### WHAT TO PRODUCE
Reproduce every line of the listing exactly.

### DATA EXCERPT
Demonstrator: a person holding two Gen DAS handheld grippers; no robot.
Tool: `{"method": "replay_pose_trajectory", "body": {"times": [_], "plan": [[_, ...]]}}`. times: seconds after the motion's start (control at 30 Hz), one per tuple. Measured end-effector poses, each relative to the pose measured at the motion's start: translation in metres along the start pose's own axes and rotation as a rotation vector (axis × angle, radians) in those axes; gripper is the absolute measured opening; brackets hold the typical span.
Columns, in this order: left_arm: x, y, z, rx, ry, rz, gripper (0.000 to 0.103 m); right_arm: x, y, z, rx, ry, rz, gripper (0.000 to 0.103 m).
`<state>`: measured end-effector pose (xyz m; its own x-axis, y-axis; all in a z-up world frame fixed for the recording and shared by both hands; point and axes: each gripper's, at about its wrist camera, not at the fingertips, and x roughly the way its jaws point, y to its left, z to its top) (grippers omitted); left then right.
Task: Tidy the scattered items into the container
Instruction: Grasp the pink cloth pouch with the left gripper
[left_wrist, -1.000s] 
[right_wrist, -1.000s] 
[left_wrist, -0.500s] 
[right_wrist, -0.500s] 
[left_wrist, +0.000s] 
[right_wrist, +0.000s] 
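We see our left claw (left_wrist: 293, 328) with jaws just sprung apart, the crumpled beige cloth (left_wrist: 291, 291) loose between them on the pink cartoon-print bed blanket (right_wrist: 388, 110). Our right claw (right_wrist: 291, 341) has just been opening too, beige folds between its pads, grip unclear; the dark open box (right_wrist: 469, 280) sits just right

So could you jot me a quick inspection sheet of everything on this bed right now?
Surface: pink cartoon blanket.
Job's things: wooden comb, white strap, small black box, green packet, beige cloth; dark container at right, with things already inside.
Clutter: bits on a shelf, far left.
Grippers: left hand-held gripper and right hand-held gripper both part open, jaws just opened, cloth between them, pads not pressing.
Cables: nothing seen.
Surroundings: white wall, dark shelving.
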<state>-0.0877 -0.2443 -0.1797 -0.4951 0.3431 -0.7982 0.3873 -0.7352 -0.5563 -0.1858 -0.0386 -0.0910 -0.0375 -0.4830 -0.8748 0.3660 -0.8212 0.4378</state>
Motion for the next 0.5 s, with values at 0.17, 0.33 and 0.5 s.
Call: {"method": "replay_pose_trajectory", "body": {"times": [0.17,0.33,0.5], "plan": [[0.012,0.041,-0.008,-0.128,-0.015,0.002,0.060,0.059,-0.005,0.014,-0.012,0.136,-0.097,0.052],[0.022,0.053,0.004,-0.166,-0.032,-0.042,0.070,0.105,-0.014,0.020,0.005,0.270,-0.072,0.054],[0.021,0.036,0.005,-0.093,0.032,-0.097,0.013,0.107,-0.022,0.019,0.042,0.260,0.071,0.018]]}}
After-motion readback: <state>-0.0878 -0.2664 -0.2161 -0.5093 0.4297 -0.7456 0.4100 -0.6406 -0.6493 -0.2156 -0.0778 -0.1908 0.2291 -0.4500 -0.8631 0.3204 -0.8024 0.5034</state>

### SOLUTION
Demonstrator: a person holding two Gen DAS handheld grippers; no robot.
Tool: `{"method": "replay_pose_trajectory", "body": {"times": [_], "plan": [[_, ...]]}}`. times: seconds after the motion's start (control at 30 Hz), one per tuple. Measured end-effector poses, each relative to the pose measured at the motion's start: translation in metres along the start pose's own axes and rotation as a rotation vector (axis × angle, radians) in those axes; gripper is the absolute measured opening; brackets hold the typical span.
Columns, in this order: left_arm: x, y, z, rx, ry, rz, gripper (0.000 to 0.103 m); right_arm: x, y, z, rx, ry, rz, gripper (0.000 to 0.103 m).
`<state>`: measured end-effector pose (xyz m; its own x-axis, y-axis; all in a z-up world frame fixed for the recording and shared by both hands; point and axes: each gripper's, at about its wrist camera, not at the fingertips, and x roughly the way its jaws point, y to its left, z to its top) (grippers omitted); left then right.
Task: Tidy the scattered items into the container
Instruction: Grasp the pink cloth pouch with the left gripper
[left_wrist, -1.000s] 
[right_wrist, -1.000s] 
[left_wrist, -0.500s] 
[right_wrist, -0.500s] 
[left_wrist, +0.000s] 
[right_wrist, +0.000s] 
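We see our left claw (left_wrist: 293, 328) with jaws just sprung apart, the crumpled beige cloth (left_wrist: 291, 291) loose between them on the pink cartoon-print bed blanket (right_wrist: 388, 110). Our right claw (right_wrist: 291, 341) has just been opening too, beige folds between its pads, grip unclear; the dark open box (right_wrist: 469, 280) sits just right

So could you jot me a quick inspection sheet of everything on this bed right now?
Surface: pink cartoon blanket.
Job's things: wooden comb, white strap, small black box, green packet, beige cloth; dark container at right, with things already inside.
Clutter: bits on a shelf, far left.
Grippers: left hand-held gripper and right hand-held gripper both part open, jaws just opened, cloth between them, pads not pressing.
Cables: nothing seen.
Surroundings: white wall, dark shelving.
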<state>-0.0877 -0.2443 -0.1797 -0.4951 0.3431 -0.7982 0.3873 -0.7352 -0.5563 -0.1858 -0.0386 -0.0910 -0.0375 -0.4830 -0.8748 0.3660 -0.8212 0.4378</state>
Motion for the next 0.5 s, with values at 0.17, 0.33 and 0.5 s.
Call: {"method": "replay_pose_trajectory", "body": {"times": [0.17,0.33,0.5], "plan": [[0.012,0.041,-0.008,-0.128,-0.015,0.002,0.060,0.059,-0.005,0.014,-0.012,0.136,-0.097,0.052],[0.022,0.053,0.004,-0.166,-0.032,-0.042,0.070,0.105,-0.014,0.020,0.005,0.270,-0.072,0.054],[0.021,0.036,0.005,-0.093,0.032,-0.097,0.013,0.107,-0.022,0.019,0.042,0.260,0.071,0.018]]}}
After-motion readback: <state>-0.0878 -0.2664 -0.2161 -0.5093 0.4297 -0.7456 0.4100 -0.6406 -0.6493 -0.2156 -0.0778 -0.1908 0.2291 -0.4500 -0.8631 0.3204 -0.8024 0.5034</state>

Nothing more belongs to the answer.